The gff file is not that well defined. One may still be able to use some unix tricks to get the tx2gene.tsv file from a gff file, but it can be rather awkward especially for gff files from other not well annotated species. Instead, let’s use gffutils, a python package to do the same.

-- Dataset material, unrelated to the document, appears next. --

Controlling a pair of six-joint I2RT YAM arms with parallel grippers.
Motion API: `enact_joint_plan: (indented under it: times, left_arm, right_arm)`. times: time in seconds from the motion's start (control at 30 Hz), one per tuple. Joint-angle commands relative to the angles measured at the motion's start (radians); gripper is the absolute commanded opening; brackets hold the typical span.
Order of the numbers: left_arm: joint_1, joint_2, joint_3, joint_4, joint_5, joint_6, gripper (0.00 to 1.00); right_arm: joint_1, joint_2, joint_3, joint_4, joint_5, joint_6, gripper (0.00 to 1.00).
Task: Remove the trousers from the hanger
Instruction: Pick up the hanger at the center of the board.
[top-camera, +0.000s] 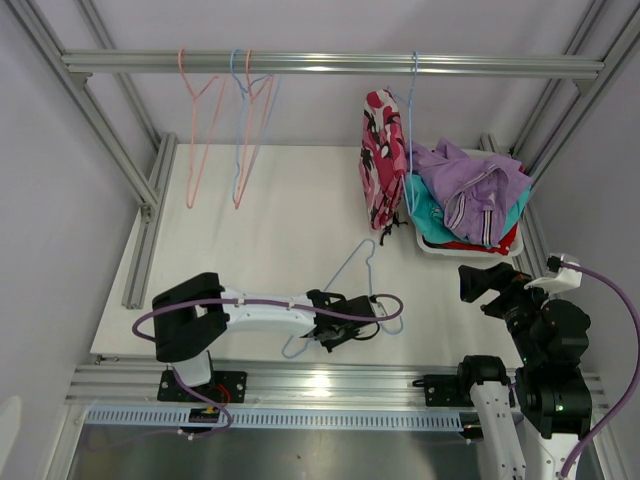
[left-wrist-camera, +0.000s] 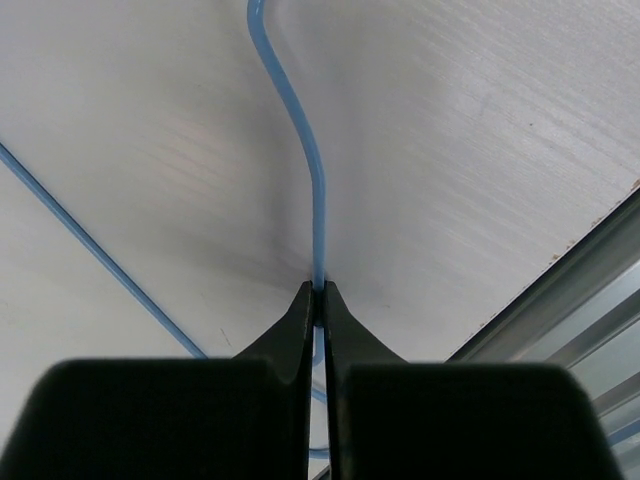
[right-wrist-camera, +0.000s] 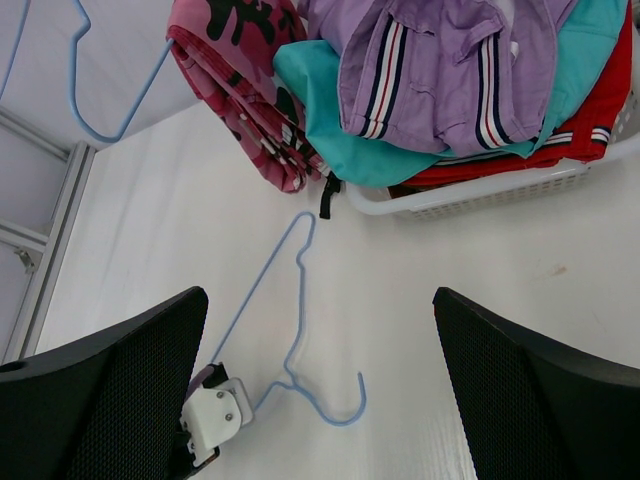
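Pink camouflage trousers hang folded from a blue hanger on the rail, beside the basket. Lilac trousers lie on top of teal and red pairs in a white basket. An empty blue wire hanger lies flat on the table. My left gripper is shut on its wire, low over the table. My right gripper stands open, above the table and near the basket, with nothing between its fingers.
On the left part of the overhead rail hang an empty pink hanger and a blue and pink pair of hangers. Metal frame posts stand at both sides. The table's metal front edge runs close to my left gripper.
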Motion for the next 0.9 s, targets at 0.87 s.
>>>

install gffutils in terminal:

source activate snakemake
conda install gffutils

Note, I am running python through Rsutdio/ First read how to set python path for reticulate at https://rstudio.github.io/reticulate/articles/versions.html read more on https://cran.r-project.org/web/packages/reticulate/vignettes/versions.html

Somehow, I have to create a .Rprofile in the same folder of .Rproj file with the following line to use my snakemake conda environment which is python3:

Sys.setenv(PATH = paste("/anaconda3/envs/snakemake/bin/", Sys.getenv("PATH"), sep=":"))

library(reticulate)

# check which python I am using
py_discover_config()
## python:         /anaconda3/envs/snakemake/bin//python
## libpython:      /anaconda3/envs/snakemake/lib/libpython3.6m.dylib
## pythonhome:     /anaconda3/envs/snakemake:/anaconda3/envs/snakemake
## version:        3.6.7 |Anaconda, Inc.| (default, Oct 23 2018, 14:01:38)  [GCC 4.2.1 Compatible Clang 4.0.1 (tags/RELEASE_401/final)]
## numpy:          /anaconda3/envs/snakemake/lib/python3.6/site-packages/numpy
## numpy_version:  1.15.3
## 
## python versions found: 
##  /anaconda3/envs/snakemake/bin//python
##  /usr/bin/python
##  /anaconda3/envs/py27/bin/python
##  /anaconda3/envs/snakemake/bin/python
# these did not work for me...
# use_condaenv("snakemake", required = TRUE)
# use_python("/anaconda3/envs/snakemake/bin/python")
import sys
print(sys.version)
## 3.6.7 |Anaconda, Inc.| (default, Oct 23 2018, 14:05:31) 
## [GCC 4.2.1 Compatible Clang 4.0.1 (tags/RELEASE_401/final)]
import gffutils
import itertools
import os
os.listdir()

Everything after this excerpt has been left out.